Mandela’s love of children is well documented, and it is well known that he started the Nelson Mandela Children’s Fund and donated a third of his salary to the fund while in office as the first democratically elected President of South Africa, so it is natural that an annual weekend of sporting activities that bears his name should include a youth-specific event.
The youth race takes place from Lions River with 2 100 young children finishing their 3,6km run at the Capture Site, the venue around which most of the weekend’s Mandela Day Marathon activities are centred.

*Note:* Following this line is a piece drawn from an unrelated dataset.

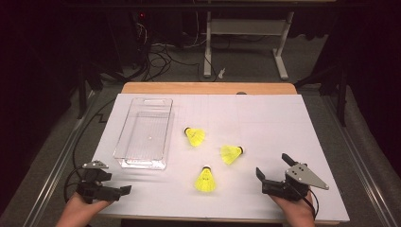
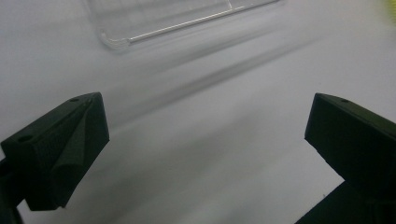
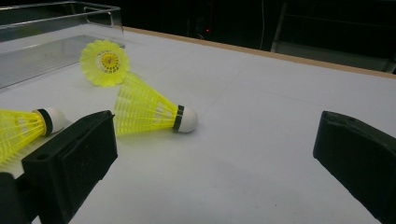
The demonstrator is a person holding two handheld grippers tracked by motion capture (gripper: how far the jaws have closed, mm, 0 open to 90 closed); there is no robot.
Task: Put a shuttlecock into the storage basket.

The main event of the Mandela Day Marathon weekend is the road running races on Sunday, August 25, with runners able to choose from a 42km standard marathon from Pietermaritzburg to the Mandela Capure Site, a 21km half marathon from Hilton, or a 10km event which starts in Howick. On Saturday there will be thousands more competitors in the kids race from Lions River, the trail run and mountain biking events which start and finish at the Capture Site, and a triathlon at nearby Midmar.
According to the Mandela Day Marathon Race Director, Johan van Staden, the 2 100 youngsters in the youth race are drawn from the seven municipalities in the area and will be taken to the event by buses organised by the youth race sponsor, the KZN Department of Sport and Recreation.
While there is over R3 million in prizemoney for the various events over the weekend, the children’s races do not offer prizes, although the top three runners will win trophies and all athletes will get medals and a T-shirt.
The youth event is not so much about winning and losing, but rather about furthering the aims and ideals of Nelson Mandela and developing what the Nobel Peace prize winner described as South Africa’s greatest asset.
At the dedication of the Qunu and Nkalane Schools in 1995, Mandela said: “Our children are the rock on which our future will be built, our greatest asset as a nation. They will be the leaders of our country, the creators of our national wealth who care for and protect our people.”